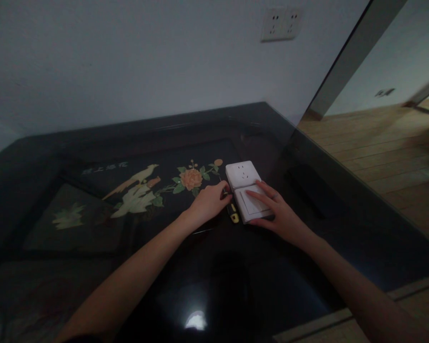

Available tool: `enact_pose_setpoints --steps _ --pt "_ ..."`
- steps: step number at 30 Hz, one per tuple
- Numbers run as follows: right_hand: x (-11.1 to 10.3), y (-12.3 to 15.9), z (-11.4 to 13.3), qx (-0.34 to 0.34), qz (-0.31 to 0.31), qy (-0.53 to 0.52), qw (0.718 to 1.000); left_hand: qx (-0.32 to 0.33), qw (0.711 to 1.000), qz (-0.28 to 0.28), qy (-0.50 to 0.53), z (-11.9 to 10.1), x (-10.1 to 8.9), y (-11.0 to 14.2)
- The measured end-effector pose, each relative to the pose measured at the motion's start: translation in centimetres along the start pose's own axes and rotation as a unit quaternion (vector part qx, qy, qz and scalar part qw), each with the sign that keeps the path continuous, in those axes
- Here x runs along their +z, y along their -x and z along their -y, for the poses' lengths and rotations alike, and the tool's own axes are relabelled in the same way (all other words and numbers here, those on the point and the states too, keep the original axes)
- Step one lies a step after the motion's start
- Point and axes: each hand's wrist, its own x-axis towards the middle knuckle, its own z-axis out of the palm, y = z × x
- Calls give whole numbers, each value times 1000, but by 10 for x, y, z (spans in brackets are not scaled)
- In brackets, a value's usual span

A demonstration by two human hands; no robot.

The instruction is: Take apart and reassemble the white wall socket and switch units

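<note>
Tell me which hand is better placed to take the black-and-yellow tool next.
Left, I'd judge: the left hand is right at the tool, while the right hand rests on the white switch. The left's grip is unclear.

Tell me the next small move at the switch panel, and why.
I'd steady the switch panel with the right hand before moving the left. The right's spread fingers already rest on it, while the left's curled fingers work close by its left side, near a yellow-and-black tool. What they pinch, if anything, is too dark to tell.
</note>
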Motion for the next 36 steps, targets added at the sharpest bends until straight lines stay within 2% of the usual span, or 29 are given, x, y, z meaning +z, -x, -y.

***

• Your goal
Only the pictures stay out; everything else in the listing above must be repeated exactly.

• Your response
Available tool: `enact_pose_setpoints --steps _ --pt "_ ..."`
- steps: step number at 30 Hz, one per tuple
- Numbers run as follows: right_hand: x (-11.1 to 10.3), y (-12.3 to 15.9), z (-11.4 to 13.3), qx (-0.34 to 0.34), qz (-0.31 to 0.31), qy (-0.53 to 0.52), qw (0.718 to 1.000); left_hand: qx (-0.32 to 0.33), qw (0.711 to 1.000), qz (-0.28 to 0.28), qy (-0.50 to 0.53), z (-11.9 to 10.1), x (-10.1 to 8.9), y (-11.0 to 14.2)
- The measured end-effector pose, each relative to the pose measured at the motion's start: translation in centimetres along the start pose's own axes and rotation as a unit quaternion (vector part qx, qy, qz and scalar part qw), each with the sign that keeps the path continuous, in those axes
- Here x runs along their +z, y along their -x and z along their -y, for the poses' lengths and rotations alike, and the tool's own axes are relabelled in the same way (all other words and numbers here, those on the point and the states too, keep the original axes)
- Step one lies a step after the motion's start
- Point and axes: each hand's wrist, its own x-axis towards the middle knuckle, its own z-axis out of the palm, y = z × x
- Calls give whole numbers, each value times 1000, but by 10 for x, y, z (spans in brackets are not scaled)
- In brackets, a value's usual span

A demonstration by two human hands; no robot.

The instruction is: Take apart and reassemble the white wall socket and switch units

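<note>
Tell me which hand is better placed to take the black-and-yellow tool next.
Left, I'd judge: the left hand is right at the tool, while the right hand rests on the white switch. The left's grip is unclear.

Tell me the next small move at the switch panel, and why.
I'd steady the switch panel with the right hand before moving the left. The right's spread fingers already rest on it, while the left's curled fingers work close by its left side, near a yellow-and-black tool. What they pinch, if anything, is too dark to tell.
</note>
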Motion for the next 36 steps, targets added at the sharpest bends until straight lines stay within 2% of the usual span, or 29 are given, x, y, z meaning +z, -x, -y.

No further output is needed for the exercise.